Even though the number of female gamers has continued to grow in the recent years, PC games have typically been observed as a masculine space, an undertaking designed by men meant for males (Kuss, Louws, and Wiers, 2012). Indeed, one cannot help but note that the gaming business itself is largely skewed, such that female developers, programmers, and producers only comprise a fraction of the gaming population (Wang, and Wang 2008). As such, it comes as no surprise that females are not well represented in most video game contents, and whenever they are depicted, they are painted in stereotypical means designed to appeal to the male species (Park, and Lee, 2011). According to Ivory (2006), common depictions of women in online games include weak princess that required rescue or as a highly sexualized dominatrix. Hartmann and Klimmt (2006) show that players who takes part in such games with sexualized contents inclines gamers to allow more sexual harassment with male players indicating a bigger probability to pester the females after playing.

The bulk of research on PC game has primarily concentrated on youths, teens, and violence. Across several research purviews, studies have engaged grade-school populaces and laboratory studies of high school learners depending on either short exposures to game content or on self-reported aspects of gameplay (Miller, and Summers, 2007; Downs, and Smith, 2010). Such a research custom has born a rich body of literature, though in so doing, it has typically neglected research designs that would describe the play patterns and activities of contemporary gamers particularly in the online segment (Hartmann, and Klimmt, 2006). While gamers are known for seeking to game in general for social motives, Behm-Morawitz, and Mastro (2009) note that for networked games, the lures are fellow gamers and the link among them.

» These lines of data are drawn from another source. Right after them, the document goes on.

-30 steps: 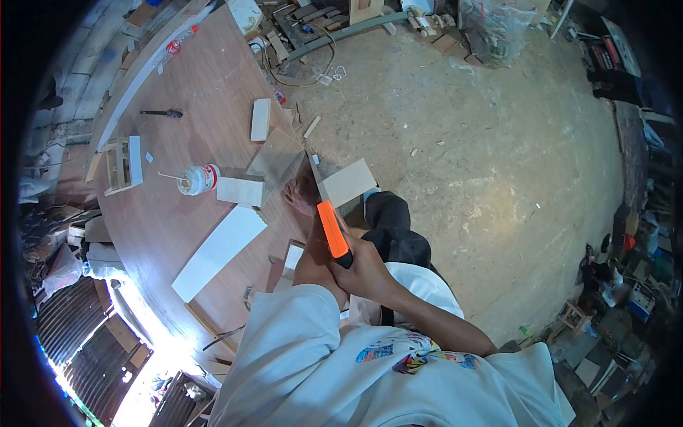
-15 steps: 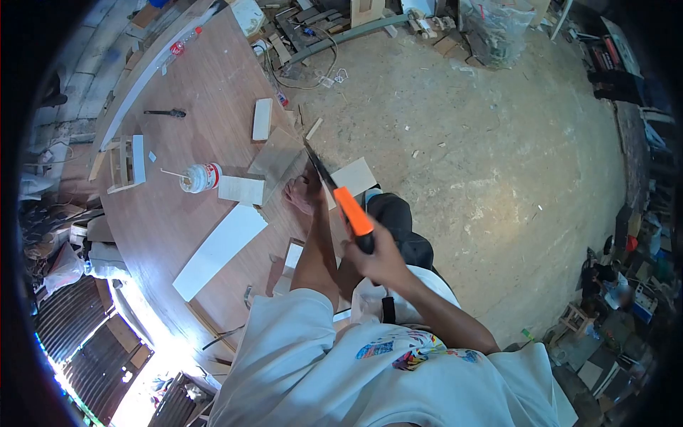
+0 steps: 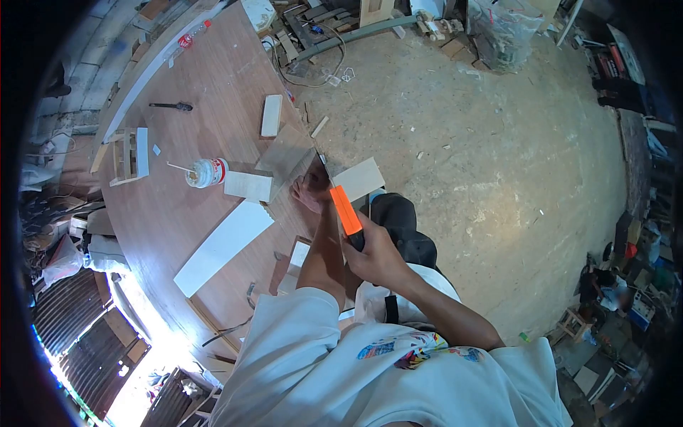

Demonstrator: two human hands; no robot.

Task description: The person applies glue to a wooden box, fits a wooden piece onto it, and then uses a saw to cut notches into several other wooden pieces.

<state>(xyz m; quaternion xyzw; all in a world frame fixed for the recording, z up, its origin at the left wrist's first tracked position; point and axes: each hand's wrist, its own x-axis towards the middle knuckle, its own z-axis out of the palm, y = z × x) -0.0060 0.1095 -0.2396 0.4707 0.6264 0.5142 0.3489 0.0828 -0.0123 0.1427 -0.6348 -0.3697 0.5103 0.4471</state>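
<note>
My right hand point(image 3: 376, 255) is closed round the black grip of a saw with an orange handle point(image 3: 346, 211). The saw's dark blade points away from me at the table edge, largely hidden behind the handle and seen end-on. My left hand point(image 3: 310, 191) rests on a thin brownish board point(image 3: 290, 158) near that edge, beside the blade; its fingers are in shadow, and whether they grip the board is unclear. A pale board point(image 3: 359, 178) lies just right of the blade. Left of my left hand is a small white block point(image 3: 247, 186).
On the wooden table point(image 3: 220, 92) are a glue jar point(image 3: 207, 173), a long white board point(image 3: 224, 248), a white block point(image 3: 271, 115), a dark tool point(image 3: 171, 107) and a small frame point(image 3: 129, 156). A bottle point(image 3: 193, 33) lies farther off. Scraps and a bag point(image 3: 506, 35) stand on the floor.
The saw and my right hand have shifted slightly down toward me, and less of the blade shows. The whole view has moved a little; my left hand stays by the board.
</note>
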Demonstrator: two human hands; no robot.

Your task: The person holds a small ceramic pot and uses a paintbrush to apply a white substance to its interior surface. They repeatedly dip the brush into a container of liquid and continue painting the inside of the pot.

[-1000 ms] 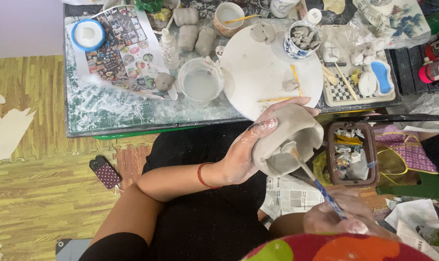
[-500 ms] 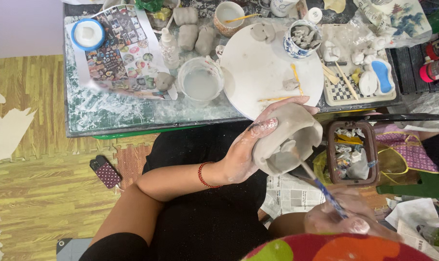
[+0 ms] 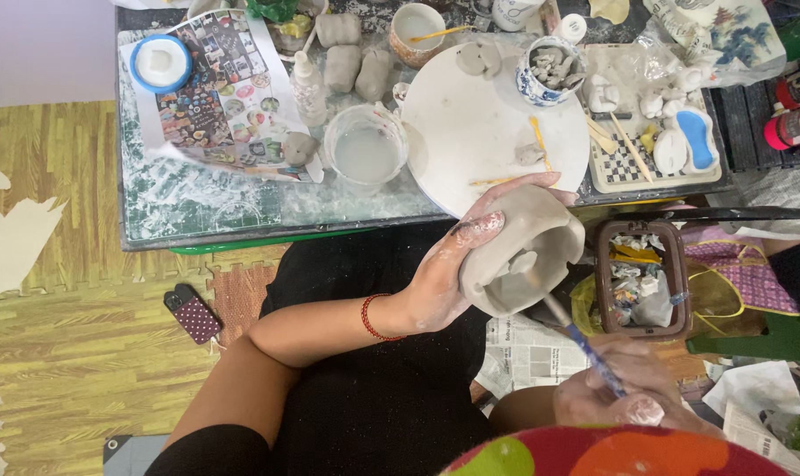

From the communications point of view, this is a vital observation. According to Buckingham, and Willett (2013) Social exchanges in new media have been confirmed to be necessary despite being disregarded in several domains of communications studies. In gaming, gender is mostly deployed as a fundamental demographic control rather than as an active character that determines how gamers engage in the game, their interactions, and how they negotiate expectations (Ivory, 2006). Within the subset of teenagers and college students, Miller, and Summers (2007) show that research has stressed on violence dynamics across the gender and to a smaller degree on motivational or performance-based differences. Studies have employed gender as a control variable only to establish that it affects a plethora of aspects such as skills, aggression, game content and game preference. Thus, what emerges is that study on gender and gaming has typically shied away from exploring sexual relationships among gamers despite occasionally examining family interactions (Jenson, and De Castell, 2010).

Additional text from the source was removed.